The cost of the road being put in to service this complex was never taken into account when the Minister's predecessor, former Deputy Michael McDowell, kept saying he had got value for money, despite the skulduggery involved in the purchase of the site and the fact that it rode roughshod over the local community. Has the local community been kept informed about the lie of this land and the acres bought to service the site and what additional services or facilities will be built there other than the prison, the court and possibly the central remedial facility which was——
I have the honour of representing this local community in Dáil Éireann and it gave me very substantial support notwithstanding the fact that I was the only candidate in the constituency who refused to oppose the project. On the question raised by the Deputy about what other projects will be located here, there will be a Garda station, as there is at every prison complex.
There will be a Garda station at this prison complex as there was at Mountjoy. The question of a forensic science laboratory and the Garda Technical Bureau being located at a secure location of this type has also been considered. It is considered that the location in question would be suitable for such a facility. The present phase of the development relates exclusively to the development of the prison complex, which project is under way. The Deputy will have to table a question to the Minister for Health and Children about the development of the Central Mental Hospital.
On the figures and the question of the access road, it was my view and that of the Department that the dedicated access road represented a preferable arrangement at the site.

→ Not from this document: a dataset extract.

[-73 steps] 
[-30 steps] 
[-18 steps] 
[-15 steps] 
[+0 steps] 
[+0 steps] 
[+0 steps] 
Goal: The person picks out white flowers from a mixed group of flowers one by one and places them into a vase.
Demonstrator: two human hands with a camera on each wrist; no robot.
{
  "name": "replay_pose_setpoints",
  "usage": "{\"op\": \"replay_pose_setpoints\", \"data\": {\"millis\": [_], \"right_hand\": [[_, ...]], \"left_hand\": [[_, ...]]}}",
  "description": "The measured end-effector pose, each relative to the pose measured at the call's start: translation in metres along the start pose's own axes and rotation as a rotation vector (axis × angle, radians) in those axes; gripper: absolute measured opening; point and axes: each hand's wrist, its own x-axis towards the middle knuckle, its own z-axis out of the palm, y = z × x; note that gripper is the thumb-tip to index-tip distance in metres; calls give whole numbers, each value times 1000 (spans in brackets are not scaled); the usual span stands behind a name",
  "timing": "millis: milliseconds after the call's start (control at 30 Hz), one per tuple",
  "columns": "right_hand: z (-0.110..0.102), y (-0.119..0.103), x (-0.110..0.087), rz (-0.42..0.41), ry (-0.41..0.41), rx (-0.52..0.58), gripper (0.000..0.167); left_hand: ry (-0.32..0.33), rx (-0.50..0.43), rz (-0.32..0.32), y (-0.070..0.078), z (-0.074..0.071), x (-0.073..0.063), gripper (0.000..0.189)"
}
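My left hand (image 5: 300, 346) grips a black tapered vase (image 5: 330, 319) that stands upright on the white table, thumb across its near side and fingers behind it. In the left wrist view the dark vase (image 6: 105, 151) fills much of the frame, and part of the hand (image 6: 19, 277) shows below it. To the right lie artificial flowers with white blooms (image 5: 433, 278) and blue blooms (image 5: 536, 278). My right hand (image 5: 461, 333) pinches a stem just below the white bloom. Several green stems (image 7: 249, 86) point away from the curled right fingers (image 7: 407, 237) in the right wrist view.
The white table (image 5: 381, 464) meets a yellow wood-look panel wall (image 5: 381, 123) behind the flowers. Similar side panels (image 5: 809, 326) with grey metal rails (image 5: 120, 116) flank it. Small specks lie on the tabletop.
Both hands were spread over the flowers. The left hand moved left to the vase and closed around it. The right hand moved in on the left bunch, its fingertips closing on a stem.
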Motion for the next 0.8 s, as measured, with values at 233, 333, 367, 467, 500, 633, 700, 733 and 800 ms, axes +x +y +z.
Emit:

It is a one-liner. On the question of the proposed transfer of the Garda Technical Bureau and the forensic science laboratory, the Minister stated the site was considered suitable. Does this mean the offices will be moving?
Given the time available, I would prefer if the Deputy tabled a separate question. The question of redeveloping the forensic science laboratory on the site of the Garda depot in the Phoenix Park was examined. However, because of the presence of the underground railway tunnel beneath the park and the depot, the site was found to be unsuitable. The opportunity was taken by the Government to agree the acquisition of the necessary lands at Thornton Hall as part of the access road arrangement that would facilitate the development of the forensic science laboratory.
Last year, when I asked specifically whether trains on the route would be endangered, the former Minister for Justice, Equality and Law Reform, Michael McDowell, denied the underground railway was next to the facility.